Cutting the Cost of Surveying
One of NatureSpace’s strategies it to reduce the cost of surveying newts. The company used the investment to survey a stratified set of ponds in the South Midlands region of England using environmental DNA, and used the survey data to model newt distribution and abundance˘. They divided the South Midlands into five color-coded impact risk zones: black no-go zones where the newt is protected and no development should take place, red where the newt is likely plentiful, amber where newts are likely present but at lower concentrations, green where the newt may or may not be present, and white where it is probably not present.
This reduces costs because the development industry traditionally surveyed ponds on a site-by-site basis, and if newts were found had to apply separately for a specific license, and follow a detailed and problematic methodology to determine presence, which very often led to delays or prevented developers being able to get on with the development for many months, all creating great cost to the industry. Individual mitigation schemes were found by the government to be only 3 percent successful and to present a serious cost burden to developers. NatureSpace, using the District Licensing approach, made it possible for developers to first search regionally to determine risk and to pay for a pre-application assessment. Depending on where the development is located (black, red, amber, green or white zones) the developer pays a second fee on the permitting of their development in order for new newt habitat ponds to be created in strategically located areas agreed with the permitting planning authority.
In traditional mitigation, the cost of conducting a site-specific survey can be up to seven times the cost of carrying out the mitigation itself, and developers often incur this expense only to find that the concentration of newts is too high for development. Such areas can now be screened out early and the best areas become unsuitable for development. But the NatureSpace model has eliminated the need for site-specific surveys to be undertaken at the development level by creating regional surveys that identify concentrations of habitat across entire landscapes, modeling the data to produce these ‘heat maps’ of newt distribution.

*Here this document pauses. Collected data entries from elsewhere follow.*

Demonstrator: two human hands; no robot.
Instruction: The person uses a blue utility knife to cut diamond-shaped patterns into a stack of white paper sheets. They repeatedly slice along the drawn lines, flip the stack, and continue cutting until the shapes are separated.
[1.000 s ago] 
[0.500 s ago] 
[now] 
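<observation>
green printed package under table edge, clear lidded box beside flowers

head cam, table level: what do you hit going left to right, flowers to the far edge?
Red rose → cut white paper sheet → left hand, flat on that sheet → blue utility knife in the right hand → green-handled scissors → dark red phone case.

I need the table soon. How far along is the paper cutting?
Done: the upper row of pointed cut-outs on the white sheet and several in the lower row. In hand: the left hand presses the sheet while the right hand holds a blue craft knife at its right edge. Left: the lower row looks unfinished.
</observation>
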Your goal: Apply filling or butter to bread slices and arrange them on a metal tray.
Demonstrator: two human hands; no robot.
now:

To date the take up by developers has been very high in those planning authorities engaged by NatureSpace as it saves them time and money and is better for newt conservation at a population level.
Battling Entrenched Interests
The greatest challenge is in ensuring environmental consultants recommend the new District Licensing approach to developers since the consultant industry makes a significant income from conducting site-specific surveys, carrying out lengthy translocation exercises including the erection of barrier fencing, and designing and building newt habitat next to or within the development in some way. Consultants can, however, now play a critical role in ensuring that their developer clients are made aware of the new licencing model and can work with Environment Bank to monitor the large-scale habitat creation schemes that they are facilitating. These schemes are already proving to be more successful than the ‘old’ licensing method because more habitat is created and newt populations are better protected because of the expansion of range at significant spatial scale.